京都市山科区大宅中小路町、京都橘大学の北側の住宅地の中に鎮座する神社。
山科一之宮で氏子域は山科ほぼ全区にわたり、地元では「いわやさん」と呼ばれ親しまれています。
近代社格制度では郷社で、式内名神大社「山城国宇治郡 山科神社二座」に擬せられた時もあったといいますが、現在は山科神社が式内社「山科神社」に比定する説も有力であり、山科神社では当社を奥の院と位置付けているといいます。
祭神として天忍穂耳命(あめのおしほみみのみこと)と栲幡千々姫命(たくはたちぢひめのみこと)の夫婦神、および両神の子で神武天皇に国を譲った饒速日命(にぎはやひのみこと)を祀ります。
この点「天忍穂耳命」は天照大神の子で、家内安全、厄除、勝運の神様として知られ、
「栲幡千々姫命」は高皇産霊命(たかみむすびのみこと)の娘で、機織や染物関係の守護神として崇敬されているほか、子授け・安産の神様としても知られている神様で、
また天忍穂耳命と栲幡千々姫命の夫婦神は、古来より男女の仲を取り持つ縁結びの神様として信仰されているといいます。
一方「饒速日命」は怪我腫物、病気平癒の神様として知られているほか、高天原より天の磐船に乗って河内国の哮峯(たけるがみね)に降臨されたと伝承されていることから「交通安全」の神様としても有名です。
大阪府交野市にある「磐船神社」にも祀られていて、同神社には饒速日命が乗ってきた天の磐船とされる巨岩が神体石として祀られ、正面に拝殿が建てられているといいます。

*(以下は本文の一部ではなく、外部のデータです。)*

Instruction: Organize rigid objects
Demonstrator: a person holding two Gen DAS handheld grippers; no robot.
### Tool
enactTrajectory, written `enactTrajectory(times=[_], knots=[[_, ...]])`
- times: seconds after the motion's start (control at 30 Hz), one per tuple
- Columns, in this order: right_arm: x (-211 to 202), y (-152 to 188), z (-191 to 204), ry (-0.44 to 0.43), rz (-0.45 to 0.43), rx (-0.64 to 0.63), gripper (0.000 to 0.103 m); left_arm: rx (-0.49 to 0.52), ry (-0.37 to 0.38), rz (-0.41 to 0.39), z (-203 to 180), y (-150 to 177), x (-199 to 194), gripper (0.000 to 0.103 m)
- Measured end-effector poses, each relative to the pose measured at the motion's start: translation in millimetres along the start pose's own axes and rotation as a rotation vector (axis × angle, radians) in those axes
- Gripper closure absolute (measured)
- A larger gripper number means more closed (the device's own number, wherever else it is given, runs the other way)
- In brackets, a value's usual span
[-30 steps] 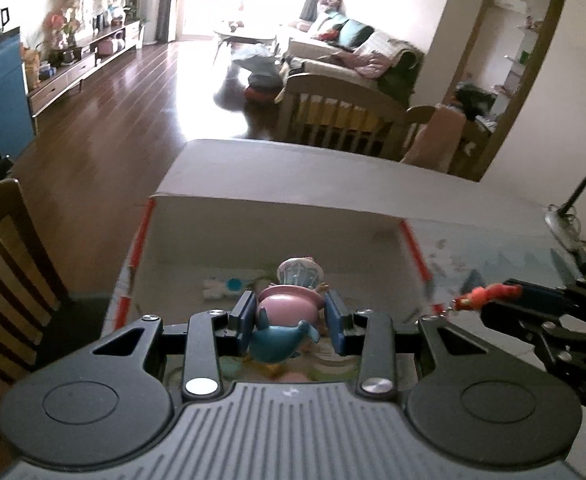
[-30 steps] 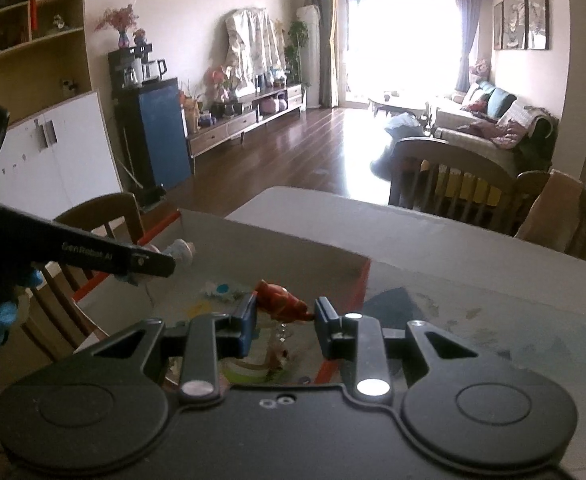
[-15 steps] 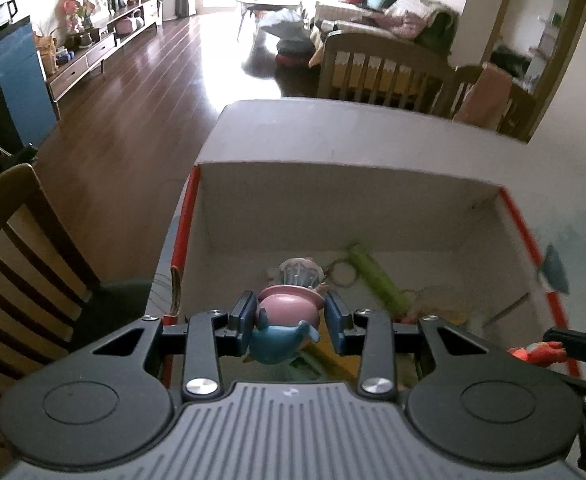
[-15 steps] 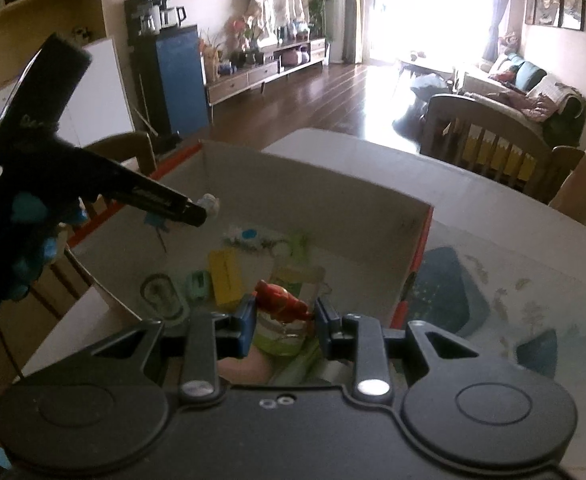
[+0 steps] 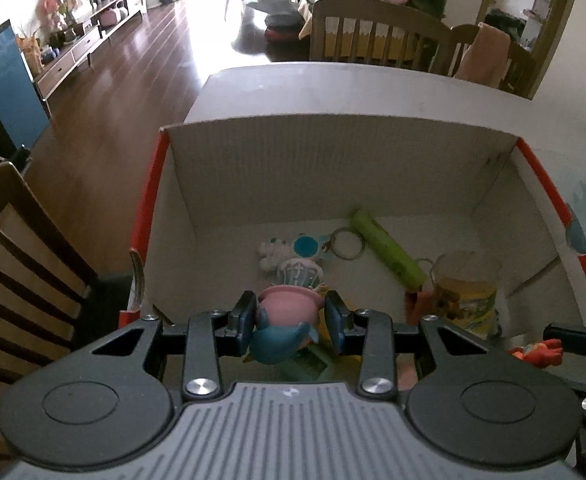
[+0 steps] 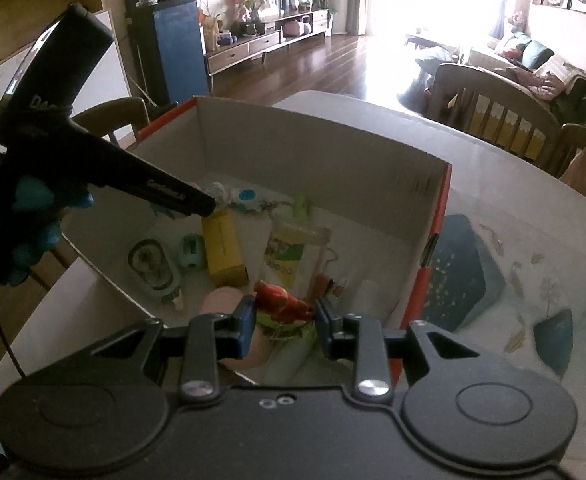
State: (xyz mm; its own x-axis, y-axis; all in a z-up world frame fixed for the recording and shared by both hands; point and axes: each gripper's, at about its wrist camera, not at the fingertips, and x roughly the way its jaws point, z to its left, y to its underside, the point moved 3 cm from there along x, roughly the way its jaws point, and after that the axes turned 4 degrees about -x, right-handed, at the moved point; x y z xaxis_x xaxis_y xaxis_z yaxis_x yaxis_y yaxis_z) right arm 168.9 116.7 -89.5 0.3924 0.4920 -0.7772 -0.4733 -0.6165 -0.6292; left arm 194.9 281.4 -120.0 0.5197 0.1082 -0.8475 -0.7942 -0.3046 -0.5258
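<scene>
My left gripper [image 5: 291, 320] is shut on a pink and blue toy figure [image 5: 287, 318] and holds it above the open cardboard box [image 5: 333, 160] with red edges. My right gripper [image 6: 283, 314] is shut on a small red toy [image 6: 281, 300], also over the box [image 6: 321, 148]. The red toy also shows in the left wrist view [image 5: 539, 352] at the right. Inside the box lie a green tube [image 5: 387, 252], a glass cup with a yellow print [image 5: 467, 292], a white and blue toy [image 5: 293, 248], a yellow block [image 6: 223, 246] and a pale green case [image 6: 151, 266].
The box stands on a pale table [image 6: 513, 184] with a blue-patterned cloth [image 6: 469, 276]. Wooden chairs stand at the left [image 5: 9, 248] and at the far side [image 5: 373, 36]. The left tool's black handle [image 6: 73, 160] crosses the right wrist view.
Both grippers have moved forward and tilted down over the box, each still holding its toy. The box's inside and its contents have come into view.
</scene>
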Motion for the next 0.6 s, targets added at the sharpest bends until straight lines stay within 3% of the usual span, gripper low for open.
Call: enactTrajectory(times=[0.47, 0.6], knots=[[-5, -1, -6, -0.017, -0.013, 0.034, 0.057, -0.001, -0.001, 0.008, 1, 3, -5, 0.066], [-13, -4, -9, -0.017, -0.038, 0.052, 0.054, 0.006, 0.004, -0.013, -2, 5, -16, 0.061]])
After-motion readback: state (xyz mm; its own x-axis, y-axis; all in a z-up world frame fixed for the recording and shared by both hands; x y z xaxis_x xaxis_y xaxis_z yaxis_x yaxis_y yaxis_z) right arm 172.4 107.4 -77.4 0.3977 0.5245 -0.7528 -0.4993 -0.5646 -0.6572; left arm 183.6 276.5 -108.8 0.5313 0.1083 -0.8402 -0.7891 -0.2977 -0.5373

岩屋神社はその磐船神社と同じく石座信仰に始まる神社で、本殿背後、東へ約500mの山腹に「奥之院」あるいは岩屋殿と呼ばれる陰陽一対の巨巌があり、これを磐座として祀ったのが当社の起源とされていて、社伝では343年(仁徳天皇31年)の創建と伝えられ、境内より奈良期以前の土器なども出土しているといいます。

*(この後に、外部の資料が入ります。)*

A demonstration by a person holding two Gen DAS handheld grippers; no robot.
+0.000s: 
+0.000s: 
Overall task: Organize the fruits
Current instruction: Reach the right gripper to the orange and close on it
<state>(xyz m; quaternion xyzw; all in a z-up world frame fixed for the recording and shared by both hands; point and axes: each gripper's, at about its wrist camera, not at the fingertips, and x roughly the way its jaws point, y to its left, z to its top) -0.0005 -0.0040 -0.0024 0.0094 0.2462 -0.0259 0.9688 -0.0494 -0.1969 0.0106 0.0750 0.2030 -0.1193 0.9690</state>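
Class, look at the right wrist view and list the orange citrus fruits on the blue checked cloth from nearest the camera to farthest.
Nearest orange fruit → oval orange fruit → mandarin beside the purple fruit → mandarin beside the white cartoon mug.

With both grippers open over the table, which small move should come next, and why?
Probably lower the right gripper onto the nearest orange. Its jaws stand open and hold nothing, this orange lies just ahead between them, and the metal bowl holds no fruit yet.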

その後、宇多天皇時代(887~896年)の寛平年間、物部氏系の大宅氏が山科を開拓するにあたって祖神として陰巌に栲幡千千姫命、陽巌に天忍穂耳命、更に岩前の小祠には饒速日命が祀られました。
平安後期の治承年間(1177-81年)には園城寺僧徒によって社殿が焼かれて旧記も失われますが、鎌倉時代の1262年(弘長2年)に再建され、更に中世には「東岩屋」として、西岩屋の山科神社、上岩屋(神社名は不詳)とともに「東西上の岩屋三社」と呼ばれ、山科東北部の産土神として信仰を集めたといいます。
明治維新後の1873年(明治6年)に郷社に列した後、第二次世界大戦後は神社本庁に属し、近年になって奥ノ院に続く参道などが整備され、数十基の鳥居が奉納されて現在に至っています。

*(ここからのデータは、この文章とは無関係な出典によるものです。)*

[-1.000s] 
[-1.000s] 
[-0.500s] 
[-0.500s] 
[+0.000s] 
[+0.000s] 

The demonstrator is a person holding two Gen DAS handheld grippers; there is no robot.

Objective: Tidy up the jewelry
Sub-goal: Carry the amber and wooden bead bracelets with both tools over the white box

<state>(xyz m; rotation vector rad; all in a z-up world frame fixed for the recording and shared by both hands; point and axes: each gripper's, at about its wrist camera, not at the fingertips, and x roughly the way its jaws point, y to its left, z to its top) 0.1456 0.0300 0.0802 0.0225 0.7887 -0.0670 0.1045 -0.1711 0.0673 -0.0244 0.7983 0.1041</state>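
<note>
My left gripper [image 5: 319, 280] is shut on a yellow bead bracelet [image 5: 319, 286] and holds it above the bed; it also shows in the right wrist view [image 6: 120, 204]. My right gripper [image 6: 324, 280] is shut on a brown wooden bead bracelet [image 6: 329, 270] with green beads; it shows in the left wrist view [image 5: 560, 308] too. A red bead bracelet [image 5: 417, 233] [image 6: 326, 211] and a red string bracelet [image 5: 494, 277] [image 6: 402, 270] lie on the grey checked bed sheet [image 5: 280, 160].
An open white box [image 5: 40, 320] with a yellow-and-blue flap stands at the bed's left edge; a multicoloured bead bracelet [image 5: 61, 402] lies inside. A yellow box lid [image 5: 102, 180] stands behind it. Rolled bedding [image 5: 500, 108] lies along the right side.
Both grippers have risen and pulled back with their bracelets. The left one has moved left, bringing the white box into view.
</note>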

行事としてはまず毎年4月29日に開催される「例大祭(春祭)」が有名で、本殿祭にて献茶・献花・太鼓の奉奏の儀などが行われた後、湯立神事や火焚神事が執り行われ、更には岩屋音頭や生け花展示、お茶席、露店・福引抽選会など、多種多彩な行事が催されます。
更に毎年10月第3日曜日の「秋祭り」は別名「山科祭」と呼ばれ、3基の神輿が広い氏子区域を巡行し大いに賑わいます。
この点「山科祭」は平安中期の年中行事の起源や沿革、内容などを纏めた「本朝月令(ほんちょうげつれい)」に898年(昌泰元年(寛平10年))3月のに「式内社山科神社」の祭礼が官祭とされたと、また「延喜式」においては毎年4月・11月の上巳の日に山科祭が斎行された旨の記述が見られるなどの古い歴史を有し、往時には祇園祭にも負けないぐらいの盛大なものだったといいますが、近年山科では他にも山科神社や諸羽根神社、六所神社など、多くの神社で同じ日に神輿巡行が行われていて、これを総称して「山科祭」と呼んでいるといいます。
その他にも「節分祭」「お田植祭」「水無月夏越の大祓式」「八朔祭・御百燈献灯神事」など、多彩な行事が行われていることで有名な神社です。